Troubleshooting Amazon S3 collector issues
Collector runtime and troubleshooting
The catalog collector may run in several seconds to many minutes depending on the size and complexity of the system being crawled.
If the catalog collector runs without issues, you should see no output on the terminal, but a new file that matching *.dwec.ttl should be in the directory you specified for the output.
If there was an issue connecting or running the catalog collector, there will be either a stack trace or a *.log file. Both of those can be sent to support to investigate if the errors are not clear.
A list of common issues and problems encountered when running the collectors is available here.
Issue 1: An access error occurs while running the collector
Cause: The account used to authenticate to Amazon S3 does not have permissions to read buckets or objects.

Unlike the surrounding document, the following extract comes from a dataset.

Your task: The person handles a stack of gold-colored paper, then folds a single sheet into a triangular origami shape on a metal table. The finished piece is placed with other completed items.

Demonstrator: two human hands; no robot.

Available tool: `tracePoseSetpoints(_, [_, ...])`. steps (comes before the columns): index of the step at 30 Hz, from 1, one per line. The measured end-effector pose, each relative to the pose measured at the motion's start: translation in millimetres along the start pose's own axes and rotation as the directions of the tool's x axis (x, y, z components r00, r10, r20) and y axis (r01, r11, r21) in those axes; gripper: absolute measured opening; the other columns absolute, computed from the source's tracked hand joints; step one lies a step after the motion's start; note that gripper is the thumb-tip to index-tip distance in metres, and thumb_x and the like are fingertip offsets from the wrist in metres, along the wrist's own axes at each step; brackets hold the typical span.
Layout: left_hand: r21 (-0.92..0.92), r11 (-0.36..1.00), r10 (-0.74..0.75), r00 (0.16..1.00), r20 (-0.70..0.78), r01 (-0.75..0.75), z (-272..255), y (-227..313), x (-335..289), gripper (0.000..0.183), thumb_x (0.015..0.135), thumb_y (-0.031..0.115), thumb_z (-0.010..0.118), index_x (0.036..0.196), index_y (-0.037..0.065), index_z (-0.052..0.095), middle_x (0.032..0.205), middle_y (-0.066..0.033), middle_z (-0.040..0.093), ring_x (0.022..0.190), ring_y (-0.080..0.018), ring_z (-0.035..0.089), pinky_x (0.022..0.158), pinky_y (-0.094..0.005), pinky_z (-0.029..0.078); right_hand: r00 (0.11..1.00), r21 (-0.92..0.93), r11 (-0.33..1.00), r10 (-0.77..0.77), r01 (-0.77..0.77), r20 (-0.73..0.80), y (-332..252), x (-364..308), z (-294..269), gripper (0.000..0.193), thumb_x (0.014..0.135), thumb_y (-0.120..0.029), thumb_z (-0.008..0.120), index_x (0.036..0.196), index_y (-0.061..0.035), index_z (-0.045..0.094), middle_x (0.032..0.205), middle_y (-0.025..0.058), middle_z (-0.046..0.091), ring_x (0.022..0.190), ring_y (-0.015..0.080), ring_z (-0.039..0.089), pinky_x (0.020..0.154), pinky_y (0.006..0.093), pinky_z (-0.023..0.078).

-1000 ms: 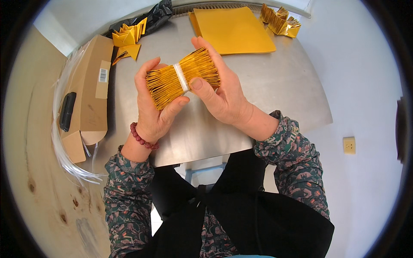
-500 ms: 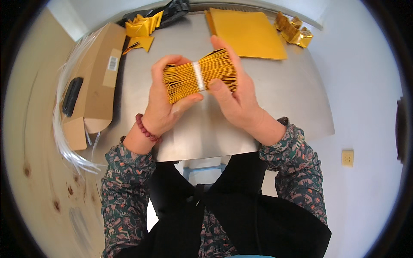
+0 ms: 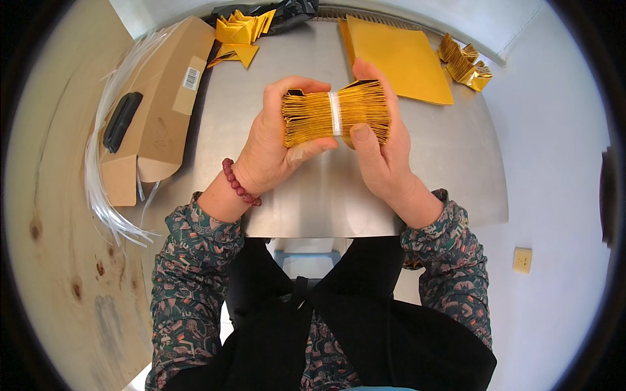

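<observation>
Between my two hands is a bundle of folded gold paper point(image 3: 304, 120), many thin layers cinched at the middle by a white band point(image 3: 335, 113). It flares toward both ends. My left hand point(image 3: 277, 130) wraps its left end, fingers over the far side and thumb along the near edge; a dark red bead bracelet circles that wrist. My right hand point(image 3: 386, 153) grips the right end, thumb pressed on the layered face near the band and fingers behind. The bundle is held above the metal table point(image 3: 313, 202).
A stack of flat gold sheets point(image 3: 398, 62) lies at the far right, beside crinkled folded gold pieces point(image 3: 466, 63). More folded gold pieces point(image 3: 241, 32) sit at the far left by a black plastic bag point(image 3: 293, 16). A cardboard box point(image 3: 160, 111) with white plastic strips point(image 3: 98, 163) stands left.
The view has shifted, so the table's contents appear farther right. Both hands still hold the banded bundle, which has turned from a slant to nearly level.
</observation>
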State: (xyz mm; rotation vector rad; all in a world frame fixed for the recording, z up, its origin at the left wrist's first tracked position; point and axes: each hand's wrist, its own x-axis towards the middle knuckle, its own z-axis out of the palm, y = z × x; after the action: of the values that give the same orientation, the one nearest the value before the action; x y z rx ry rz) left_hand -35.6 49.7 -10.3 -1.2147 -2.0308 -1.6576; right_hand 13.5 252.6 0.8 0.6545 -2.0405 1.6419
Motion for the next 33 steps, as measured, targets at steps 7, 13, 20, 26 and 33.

Solution: Follow the instructions to set the user and permissions for the collector.
Issue 2: An invalid access token error occurs while running the collector
Cause: The access key for the AWS account is expired or is incorrect.
Solution: Delete the ~/.aws/credentials file and re-run the steps to obtain the access key and setting up the credentials file.
Issue 3: Resources from certain buckets from S3 not getting cataloged
Cause: This issue generally happens when the bucket has resources more than 10,000 or what is set in the --max-resources parameter.
Solution: Check if the --max-resources parameter is set and if so, what value is configured for it.
Issue 4: No buckets or objects are cataloged
Cause: AWS credentials that the collector runs with does not have necessary permissions to list buckets and objects.
Solution:
Confirm that the AWS credentials have the proper permissions to read objects and buckets. You can use the AWS client to confirm by using the following commands:
To list buckets: aws s3 ls
To list objects in a bucket: aws s3 ls s3://<bucket>
If the buckets or objects do not appear, review the required permissions and make sure they are set properly.